What is the secret to the tasty meat?
We have our own blend that we created with Pat LaFrieda seven years ago. It’s whole muscle, no trimmings. All natural, no hormones, no antibiotics. It’s all ground last night for this morning. We sear our burgers by pressing them down, getting the outside caramelized. Then we scrape them off so that you don’t lose any of that caramelization.
How did you end up on the Upper West Side?
After I graduated Cornell with a degree in hotel restaurant administration, I met Danny Meyer, the owner of our company, Union Square Hospitality Group. When I was 24, Danny gave me the chance to be the general manager of Tabla restaurant. My college roommate and I got a place here on Amsterdam and 74th. When I got married, I moved down to the West Village and lived there for four years. I’ve been back here for my fifth year with my wife and three kids.
What would you order at the Shack?
A classic ShackBurger, a hot dog to share with a friend, cheese fries, a half-size concrete and an Arnold Palmer to wash it all down.
What did you think of Pete Wells’ one-star review in the New York Times?
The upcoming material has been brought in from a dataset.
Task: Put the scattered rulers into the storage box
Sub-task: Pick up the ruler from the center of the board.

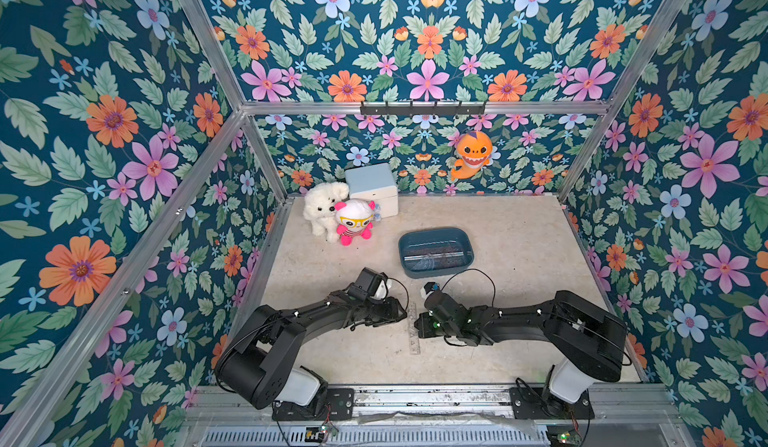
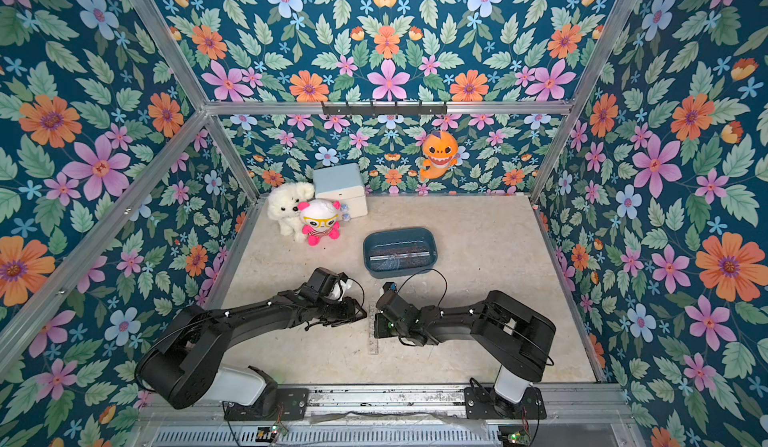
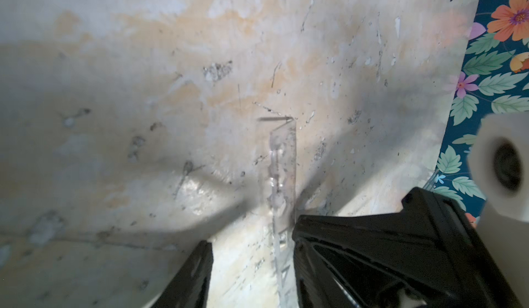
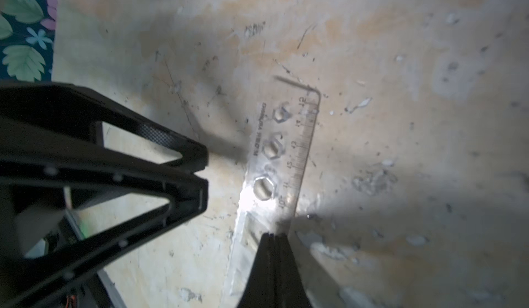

I don’t think there has ever been a place selling four-dollar hamburgers that has achieved this. He acknowledged that we started the whole better burger craze. He said we are a work in progress, and he’s right. He also said we’re inconsistent at times, and that can be true. When you’re serving that many people every day, it can happen. We took all that and said, “Let’s make sure we’re being as consistent as possible and are taking care of our guests.”
Who is your biggest competitor?
In New York, we don’t think about competition that way. What we say is, “A rising tide lifts all boats.” I love the burgers at Minetta Tavern and The Spotted Pig.
Your burgers also guest-starred in a couple of movies last year.
In Tower Heist, Michael Pena works at Shake Shack and Ben Stiller comes in there to plan the heist. We were all over Something Borrowed—John Krasinski and Ginnifer Goodwin frequently meet at the Shack. When he goes to get her in London, he brings a bag of our burgers.
Why do you think your customers are willing to wait on such a long line?
It’s ultimately about the experience. It’s a community-gathering place, where people come together to have fun. On top of that, we have great food and incredible hospitality. The whole is much greater than the sum of the parts at Shake Shack. The whole is the community.
Trackback from your site.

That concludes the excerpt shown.